1.1 Validation based on the HIRENASD Wing

Although the individual components of the aerostructural analysis capability have been separately validated with experimental results, it is also important to compare the static aeroelastic analysis results with experiment. However, it is quite difficult to find a suitable experimental study for validation. Most of the test articles used in relevant experimental studies are structurally too stiff to provide a meaningful way of assessing the deflections. Furthermore, it is a challenge to replicate the exact experimental conditions and test setup in many cases. Nonetheless, the HIgh REynolds Number Aero-Structural Dynamics (HIRENASD) Project does provide some useful static aeroelastic data along with the relevant geometries for validating the framework.

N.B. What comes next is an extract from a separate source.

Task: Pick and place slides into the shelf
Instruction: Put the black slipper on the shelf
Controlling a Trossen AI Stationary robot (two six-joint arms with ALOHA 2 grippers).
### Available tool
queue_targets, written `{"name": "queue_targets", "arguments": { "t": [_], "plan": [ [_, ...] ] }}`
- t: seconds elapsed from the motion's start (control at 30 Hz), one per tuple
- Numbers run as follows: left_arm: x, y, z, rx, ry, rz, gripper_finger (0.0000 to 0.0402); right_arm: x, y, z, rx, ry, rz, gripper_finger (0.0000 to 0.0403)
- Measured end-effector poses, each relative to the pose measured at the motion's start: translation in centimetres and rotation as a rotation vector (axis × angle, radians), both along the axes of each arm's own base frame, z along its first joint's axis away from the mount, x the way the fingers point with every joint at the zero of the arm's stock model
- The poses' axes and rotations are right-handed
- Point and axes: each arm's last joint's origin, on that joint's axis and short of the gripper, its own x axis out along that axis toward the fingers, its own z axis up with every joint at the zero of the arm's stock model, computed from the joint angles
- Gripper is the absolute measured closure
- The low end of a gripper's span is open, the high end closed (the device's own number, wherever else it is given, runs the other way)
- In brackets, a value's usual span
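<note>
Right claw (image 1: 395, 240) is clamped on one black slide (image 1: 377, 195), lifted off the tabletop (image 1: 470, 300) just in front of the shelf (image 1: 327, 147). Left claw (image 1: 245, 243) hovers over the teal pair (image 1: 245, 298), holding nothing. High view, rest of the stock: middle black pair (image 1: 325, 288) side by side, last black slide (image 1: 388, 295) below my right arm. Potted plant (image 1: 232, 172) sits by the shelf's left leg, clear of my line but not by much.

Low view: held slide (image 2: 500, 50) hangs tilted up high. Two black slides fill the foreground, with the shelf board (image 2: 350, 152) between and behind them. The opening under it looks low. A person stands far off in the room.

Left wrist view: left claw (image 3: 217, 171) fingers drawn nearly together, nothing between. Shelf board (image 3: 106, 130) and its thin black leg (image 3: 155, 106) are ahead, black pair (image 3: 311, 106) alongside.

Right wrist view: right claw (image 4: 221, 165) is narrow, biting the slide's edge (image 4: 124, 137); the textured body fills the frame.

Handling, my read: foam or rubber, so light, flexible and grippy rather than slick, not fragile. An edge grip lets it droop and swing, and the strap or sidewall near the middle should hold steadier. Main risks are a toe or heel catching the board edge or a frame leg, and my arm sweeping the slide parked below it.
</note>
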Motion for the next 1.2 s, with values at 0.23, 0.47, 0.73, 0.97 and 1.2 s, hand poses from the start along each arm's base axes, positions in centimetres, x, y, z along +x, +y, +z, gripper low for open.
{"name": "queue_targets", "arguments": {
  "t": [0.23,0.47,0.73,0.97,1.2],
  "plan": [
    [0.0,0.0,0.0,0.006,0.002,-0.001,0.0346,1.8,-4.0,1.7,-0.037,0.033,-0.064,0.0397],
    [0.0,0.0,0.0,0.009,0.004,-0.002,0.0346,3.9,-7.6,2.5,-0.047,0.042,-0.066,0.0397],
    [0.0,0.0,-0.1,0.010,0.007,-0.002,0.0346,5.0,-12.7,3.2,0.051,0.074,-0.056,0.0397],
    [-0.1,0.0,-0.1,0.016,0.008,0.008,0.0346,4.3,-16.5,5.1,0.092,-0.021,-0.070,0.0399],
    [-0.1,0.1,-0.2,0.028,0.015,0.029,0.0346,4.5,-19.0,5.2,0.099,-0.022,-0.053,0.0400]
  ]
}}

The HIRENASD Project was initiated to provide experimental aeroelastic data for a large transport wing-body configuration (Ballmann et al.2006, 2008, 2009). This section compares static aeroelastic computational results obtained using the present framework with the HIRENASD experimental data. In order to model the test conditions accurately, the Reynolds-Averaged-Navier-Stokes (RANS) capability of the flow solver has been used here for the purpose of the aerostructural analysis. The main objective is to demonstrate that the correct physics are captured even in the presence of the fitting errors. Furthermore, the results of this section motivate the future extension of the current framework to aerostructural optimization based on the RANS equations.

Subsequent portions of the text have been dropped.